Re: [PATCH v3] mm: memcontrol: Don't flood OOM messages with no eligible task.

From: Tetsuo Handa
Date: Wed Oct 17 2018 - 22:46:54 EST

Sergey Senozhatsky wrote:
> On (10/17/18 12:28), Michal Hocko wrote:
> > > Michal proposed ratelimiting dump_header() [2]. But I don't think that
> > > that patch is appropriate because that patch does not ratelimit
> > >
> > > "%s invoked oom-killer: gfp_mask=%#x(%pGg), nodemask=%*pbl, order=%d, oom_score_adj=%hd\n"
> > > "Out of memory and no killable processes...\n"
> [..]
> > > Let's make sure that next dump_header() waits for at least 60 seconds from
> > > previous "Out of memory and no killable processes..." message.
> >
> > Could you explain why this is any better than using a well established
> > ratelimit approach?

This is essentially a ratelimit approach, roughly equivalent with:

static DEFINE_RATELIMIT_STATE(oom_no_victim_rs, 60 * HZ, 1);
oom_no_victim_rs.flags |= RATELIMIT_MSG_ON_RELEASE;

if (__ratelimit(&oom_no_victim_rs)) {
dump_header(oc, NULL);
pr_warn("Out of memory and no killable processes...\n");
oom_no_victim_rs.begin = jiffies;

> Tetsuo, let's use a well established rate-limit approach both in
> dump_hedaer() and out_of_memory(). I actually was under impression
> that Michal added rate-limiting to both of these functions.

Honestly speaking, I wonder whether rate-limit approach helps.
Using a late-limit is a runaround at best.

The fundamental problem here is that we are doing

while (!fatal_signal_pending(current) && !(current->flags & PF_EXITING)) {
pr_warn("Help me! I can't kill somebody...\n");

when we are under memcg OOM situation and we can't OOM-kill some process
(i.e. we can make no progress). No matter how we throttle pr_warn(), this
will keep consuming CPU resources until the memcg OOM situation is solved.

We call panic() if this is global OOM situation. But for memcg OOM situation,
we do nothing and just hope that the memcg OOM situation is solved shortly.

Until commit 3100dab2aa09dc6e ("mm: memcontrol: print proper OOM header when
no eligible victim left."), we used WARN(1) to report that we are in a bad
situation. And since syzbot happened to hit this WARN(1) with panic_on_warn == 1,
that commit removed this WARN(1) and instead added dump_header() and pr_warn().
And then since syzbot happened to hit RCU stalls at dump_header() added by
that commit, we are trying to mitigate this problem.

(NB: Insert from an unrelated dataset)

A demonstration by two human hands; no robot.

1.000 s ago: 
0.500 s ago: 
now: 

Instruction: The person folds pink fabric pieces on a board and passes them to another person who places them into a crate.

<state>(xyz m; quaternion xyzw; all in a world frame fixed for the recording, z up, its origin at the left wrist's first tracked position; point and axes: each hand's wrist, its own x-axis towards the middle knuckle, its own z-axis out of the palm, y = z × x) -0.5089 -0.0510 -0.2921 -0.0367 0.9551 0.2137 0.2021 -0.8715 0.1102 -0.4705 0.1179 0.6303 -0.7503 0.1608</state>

But what happens if threads hitting this path are SCHED_RT priority and deprived
threads not hitting this path (e.g. administrator's console session) of all CPU
resources for doing recovery operation? We might succeed with reducing frequency
of messing up the console screens with printk(), but we might fail to solve this
memcg OOM situation after all...

> The appropriate rate-limit value looks like something that printk()
> should know and be able to tell to the rest of the kernel. I don't
> think that middle ground will ever be found elsewhere.
> printk() knows what consoles are registered, and printk() also knows
> (sometimes) what console="..." options the kernel was provided with.
> If baud rates ware not provided as console= options, then serial
> consoles usually use some default value. We can probably ask consoles.
> So *maybe* we can do something like this
> //
> // WARNING: this is just a sketch. A silly idea.
> // I don't know if we can make it usable.
> //
> ---
> int printk_ratelimit_interval(void)
> {
> struct tty_driver *driver = NULL;
> speed_t min_baud = MAX_INT;
> console_lock();
> for_each_console(c) {
> speed_t br;
> if (!c->device)
> continue;
> if (!(c->flags & CON_ENABLED))
> continue;
> if (!c->write)
> continue;
> driver = c->device(c, index);
> if (!driver)
> continue;
> br = tty_get_baud_rate(tty_driver to tty_struct [???]);
> min_baud = min(min_baud, br);
> }
> console_unlock();
> switch (min_baud) {
> case 115200:
> return ret;
> case ...blah blah...:
> return ret * 2;
> case 9600:
> return ret * 4;
> }
> return ret;
> }

I don't think that baud rate is relevant. Writing to console messes up
operations by console users. What matters is that we don't mess up consoles
to the level (or frequency) where console users cannot do their operations.
That is, interval between the last moment we wrote to a console and the
first moment we will write to a console for the next time matters. Roughly
speaking, remember the time stamp when we called call_console_drivers() for
the last time, and compare with that stamp before trying to call a sort of
ratelimited printk(). My patch is doing it using per call-site stamp recording.